Exercise instructions:
Could you please retype all of the records exactly, skipping any pictures?

**** Records shown

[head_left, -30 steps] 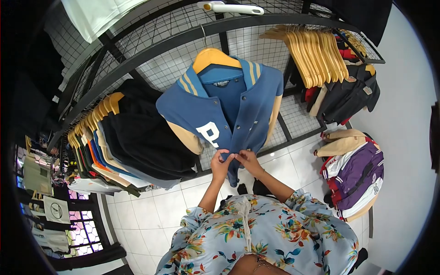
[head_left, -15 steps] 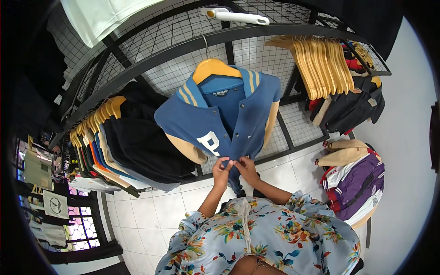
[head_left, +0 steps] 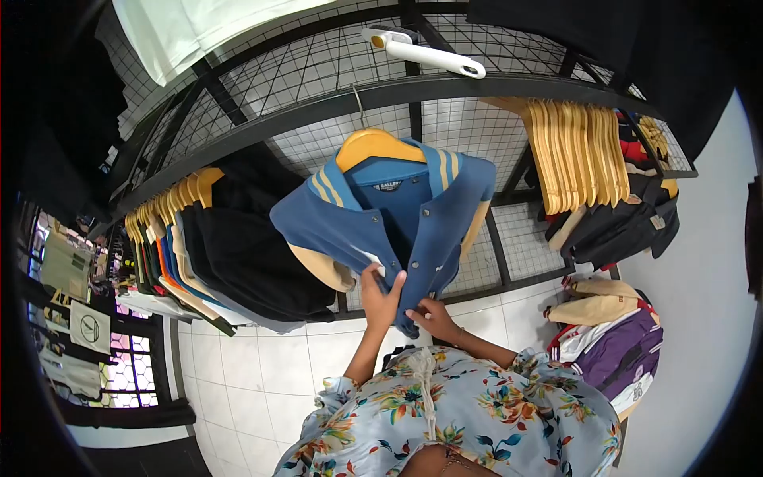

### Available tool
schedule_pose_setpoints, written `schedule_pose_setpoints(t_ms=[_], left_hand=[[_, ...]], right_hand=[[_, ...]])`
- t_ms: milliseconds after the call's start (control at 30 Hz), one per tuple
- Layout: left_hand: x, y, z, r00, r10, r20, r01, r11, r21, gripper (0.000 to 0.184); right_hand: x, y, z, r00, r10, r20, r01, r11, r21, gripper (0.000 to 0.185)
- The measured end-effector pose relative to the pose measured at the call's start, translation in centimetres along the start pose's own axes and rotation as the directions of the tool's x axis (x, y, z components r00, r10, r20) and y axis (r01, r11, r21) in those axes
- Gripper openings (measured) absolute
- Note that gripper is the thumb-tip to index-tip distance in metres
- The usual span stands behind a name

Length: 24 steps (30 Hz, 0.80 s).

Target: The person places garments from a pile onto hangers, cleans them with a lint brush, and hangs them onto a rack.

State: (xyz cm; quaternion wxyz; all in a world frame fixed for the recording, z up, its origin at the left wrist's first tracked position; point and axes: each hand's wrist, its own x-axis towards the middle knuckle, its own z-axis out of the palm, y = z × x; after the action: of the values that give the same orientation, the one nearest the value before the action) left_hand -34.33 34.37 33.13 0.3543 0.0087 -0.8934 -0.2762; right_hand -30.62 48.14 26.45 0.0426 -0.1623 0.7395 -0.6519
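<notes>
A blue varsity jacket with cream sleeves and striped collar hangs on a wooden hanger in front of me. Its snap front is parted at the chest. My left hand rests against the lower front, thumb spread from the fingers, covering most of a white letter patch. Lower down and to the right, my right hand pinches the front edge near the hem. Part of the fabric there is hidden by my fingers.
Dark clothes hang on a packed rail at left. Bare wooden hangers hang at right, above a black jacket. A purple jacket is by the right wall. A white handheld device lies on the black rack top.
My left hand has let the front edge go and opened over the letter patch. My right hand has shifted down the edge, apart from the left. The view has tilted upward.
</notes>
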Motion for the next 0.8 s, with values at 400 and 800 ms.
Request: schedule_pose_setpoints(t_ms=[400, 800], left_hand=[[-2.7, 2.1, 4.0, 0.569, -0.643, 0.512, 0.757, 0.166, -0.632, 0.036], [-1.4, 3.5, 2.7, 0.957, -0.282, 0.074, 0.291, 0.914, -0.283, 0.030]], right_hand=[[6.0, -8.2, -4.2, 0.892, -0.239, -0.383, 0.163, 0.961, -0.222, 0.035], [8.1, -5.5, -7.2, 0.943, -0.208, -0.261, 0.099, 0.921, -0.377, 0.018]])
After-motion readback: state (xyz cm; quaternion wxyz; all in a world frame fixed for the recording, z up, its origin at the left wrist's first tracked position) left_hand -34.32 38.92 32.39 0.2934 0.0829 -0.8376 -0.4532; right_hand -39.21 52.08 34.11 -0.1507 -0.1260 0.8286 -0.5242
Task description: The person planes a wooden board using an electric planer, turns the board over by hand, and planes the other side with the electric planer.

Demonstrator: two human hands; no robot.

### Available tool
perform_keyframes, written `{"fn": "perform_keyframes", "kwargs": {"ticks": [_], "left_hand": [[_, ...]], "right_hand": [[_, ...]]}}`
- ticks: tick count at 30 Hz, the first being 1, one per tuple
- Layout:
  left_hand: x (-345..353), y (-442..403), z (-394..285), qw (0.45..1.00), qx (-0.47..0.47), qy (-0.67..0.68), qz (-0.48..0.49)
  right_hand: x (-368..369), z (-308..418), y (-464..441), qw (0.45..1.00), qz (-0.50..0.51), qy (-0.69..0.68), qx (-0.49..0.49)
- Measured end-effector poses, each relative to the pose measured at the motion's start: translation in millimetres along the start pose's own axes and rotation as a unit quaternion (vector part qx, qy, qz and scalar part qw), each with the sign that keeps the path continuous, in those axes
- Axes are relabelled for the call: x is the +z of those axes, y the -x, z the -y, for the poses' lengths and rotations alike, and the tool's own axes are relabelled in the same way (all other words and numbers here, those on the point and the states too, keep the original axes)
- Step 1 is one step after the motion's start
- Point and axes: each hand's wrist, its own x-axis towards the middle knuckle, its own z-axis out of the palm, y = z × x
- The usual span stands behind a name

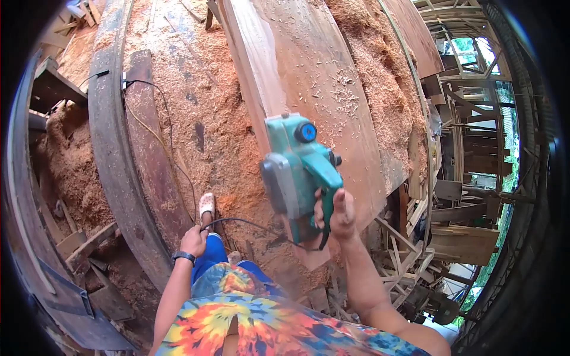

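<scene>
A green electric hand planer (297, 172) with a blue-capped knob sits at the near end of a wide wooden plank (320, 65). My right hand (340, 215) is wrapped around its rear handle. A paler, freshly shaved strip runs along the plank's left side beyond the tool, and curled shavings lie on its surface. The planer's black power cord (255, 222) loops across to my left hand (194, 242), which is closed around it beside my leg. The planer's sole is hidden beneath its body.
Wood shavings (208, 118) cover the floor. Long dark boards (113, 136) lie to the left, with a cord connector (124, 83) resting on one. At right are stacked lumber (463, 243) and scrap pieces. My foot in a light clog (206, 204) stands among the shavings.
</scene>
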Motion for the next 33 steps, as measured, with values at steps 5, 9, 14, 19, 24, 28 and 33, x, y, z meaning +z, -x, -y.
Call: {"fn": "perform_keyframes", "kwargs": {"ticks": [5,9,14,19,24,28,33], "left_hand": [[-11,-15,13,0.997,0.016,0.048,-0.054],[-26,-14,14,0.994,0.022,0.06,-0.085],[-38,-12,10,0.993,0.025,0.066,-0.098],[-51,-7,-2,0.991,0.044,0.061,-0.106],[-58,7,8,0.984,0.049,0.053,-0.163],[-39,16,41,0.986,0.014,-0.013,-0.166],[-10,50,46,0.963,0.043,-0.136,-0.227]], "right_hand": [[16,31,-67,0.999,0.005,0.022,-0.047],[22,47,-103,0.998,0.014,0.028,-0.056],[38,67,-150,0.998,0.017,0.007,-0.062],[66,107,-243,0.99,0.053,0.037,-0.123],[65,103,-223,0.988,0.061,-0.007,-0.14],[32,52,-90,0.984,0.016,-0.054,-0.171],[-37,-28,110,0.982,-0.056,-0.11,-0.144]]}}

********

Task result:
[head_left, -30 steps] 
[head_left, -15 steps] 
[head_left, +0 steps] 

### Available tool
schedule_pose_setpoints, written `schedule_pose_setpoints(t_ms=[_], left_hand=[[_, ...]], right_hand=[[_, ...]])`
- t_ms: milliseconds after the call's start (control at 30 Hz), one per tuple
- Layout: left_hand: x, y, z, r00, r10, r20, r01, r11, r21, gripper (0.000 to 0.184); right_hand: x, y, z, r00, r10, r20, r01, r11, r21, gripper (0.000 to 0.185)
- The measured end-effector pose relative to the pose measured at the call's start, translation in centimetres along the start pose's own axes and rotation as the directions of the tool's x axis (x, y, z components r00, r10, r20) and y axis (r01, r11, r21) in those axes
- Gripper openings (measured) absolute
- Note that gripper is the thumb-tip to index-tip distance in metres
- The usual span stands behind a name

Length: 24 steps (30 Hz, 0.80 s).

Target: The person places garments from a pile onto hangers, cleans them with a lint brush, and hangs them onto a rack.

State: (xyz cm; quaternion wxyz; all in a world frame fixed for the recording, z up, its origin at the left wrist's first tracked position; point and axes: each hand's wrist, its own x-axis towards the middle knuckle, its own z-axis out of the palm, y = z × x; after the action: of the values that give the same orientation, the one nearest the value before the action) left_hand -34.33 34.37 33.13 0.3543 0.0087 -0.8934 -0.2762; right_hand -30.62 48.14 26.45 0.0426 -0.1623 0.7395 -0.6519
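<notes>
A blue varsity jacket with cream sleeves and striped collar hangs on a wooden hanger in front of me. Its snap front is parted at the chest. My left hand rests against the lower front, thumb spread from the fingers, covering most of a white letter patch. Lower down and to the right, my right hand pinches the front edge near the hem. Part of the fabric there is hidden by my fingers.
Dark clothes hang on a packed rail at left. Bare wooden hangers hang at right, above a black jacket. A purple jacket is by the right wall. A white handheld device lies on the black rack top.
My left hand has let the front edge go and opened over the letter patch. My right hand has shifted down the edge, apart from the left. The view has tilted upward.
</notes>
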Motion for the next 0.8 s, with values at 400 and 800 ms.
Request: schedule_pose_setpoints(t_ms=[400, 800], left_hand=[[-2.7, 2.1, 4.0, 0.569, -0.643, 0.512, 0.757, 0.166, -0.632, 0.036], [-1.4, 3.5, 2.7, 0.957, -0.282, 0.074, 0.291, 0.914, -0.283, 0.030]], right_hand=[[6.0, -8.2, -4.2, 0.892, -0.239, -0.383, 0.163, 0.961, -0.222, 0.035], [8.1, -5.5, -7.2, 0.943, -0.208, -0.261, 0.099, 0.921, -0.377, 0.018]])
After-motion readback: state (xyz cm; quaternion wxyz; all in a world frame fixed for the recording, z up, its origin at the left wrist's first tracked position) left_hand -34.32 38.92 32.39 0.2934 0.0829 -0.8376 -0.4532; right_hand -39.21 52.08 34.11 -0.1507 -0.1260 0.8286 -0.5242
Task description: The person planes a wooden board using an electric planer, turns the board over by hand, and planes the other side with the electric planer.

Demonstrator: two human hands; no robot.

### Available tool
perform_keyframes, written `{"fn": "perform_keyframes", "kwargs": {"ticks": [_], "left_hand": [[_, ...]], "right_hand": [[_, ...]]}}`
- ticks: tick count at 30 Hz, the first being 1, one per tuple
- Layout:
  left_hand: x (-345..353), y (-442..403), z (-394..285), qw (0.45..1.00), qx (-0.47..0.47), qy (-0.67..0.68), qz (-0.48..0.49)
  right_hand: x (-368..369), z (-308..418), y (-464..441), qw (0.45..1.00), qz (-0.50..0.51), qy (-0.69..0.68), qx (-0.49..0.49)
- Measured end-effector poses, each relative to the pose measured at the motion's start: translation in millimetres along the start pose's own axes and rotation as a unit quaternion (vector part qx, qy, qz and scalar part qw), each with the sign that keeps the path continuous, in those axes
- Axes are relabelled for the call: x is the +z of those axes, y the -x, z the -y, for the poses' lengths and rotations alike, and the tool's own axes are relabelled in the same way (all other words and numbers here, those on the point and the states too, keep the original axes)
- Step 1 is one step after the motion's start
- Point and axes: each hand's wrist, its own x-axis towards the middle knuckle, its own z-axis out of the palm, y = z × x
- The usual span stands behind a name


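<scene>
A green electric hand planer (297, 172) with a blue-capped knob sits at the near end of a wide wooden plank (320, 65). My right hand (340, 215) is wrapped around its rear handle. A paler, freshly shaved strip runs along the plank's left side beyond the tool, and curled shavings lie on its surface. The planer's black power cord (255, 222) loops across to my left hand (194, 242), which is closed around it beside my leg. The planer's sole is hidden beneath its body.
Wood shavings (208, 118) cover the floor. Long dark boards (113, 136) lie to the left, with a cord connector (124, 83) resting on one. At right are stacked lumber (463, 243) and scrap pieces. My foot in a light clog (206, 204) stands among the shavings.
</scene>
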Motion for the next 33 steps, as measured, with values at steps 5, 9, 14, 19, 24, 28 and 33, x, y, z meaning +z, -x, -y.
Call: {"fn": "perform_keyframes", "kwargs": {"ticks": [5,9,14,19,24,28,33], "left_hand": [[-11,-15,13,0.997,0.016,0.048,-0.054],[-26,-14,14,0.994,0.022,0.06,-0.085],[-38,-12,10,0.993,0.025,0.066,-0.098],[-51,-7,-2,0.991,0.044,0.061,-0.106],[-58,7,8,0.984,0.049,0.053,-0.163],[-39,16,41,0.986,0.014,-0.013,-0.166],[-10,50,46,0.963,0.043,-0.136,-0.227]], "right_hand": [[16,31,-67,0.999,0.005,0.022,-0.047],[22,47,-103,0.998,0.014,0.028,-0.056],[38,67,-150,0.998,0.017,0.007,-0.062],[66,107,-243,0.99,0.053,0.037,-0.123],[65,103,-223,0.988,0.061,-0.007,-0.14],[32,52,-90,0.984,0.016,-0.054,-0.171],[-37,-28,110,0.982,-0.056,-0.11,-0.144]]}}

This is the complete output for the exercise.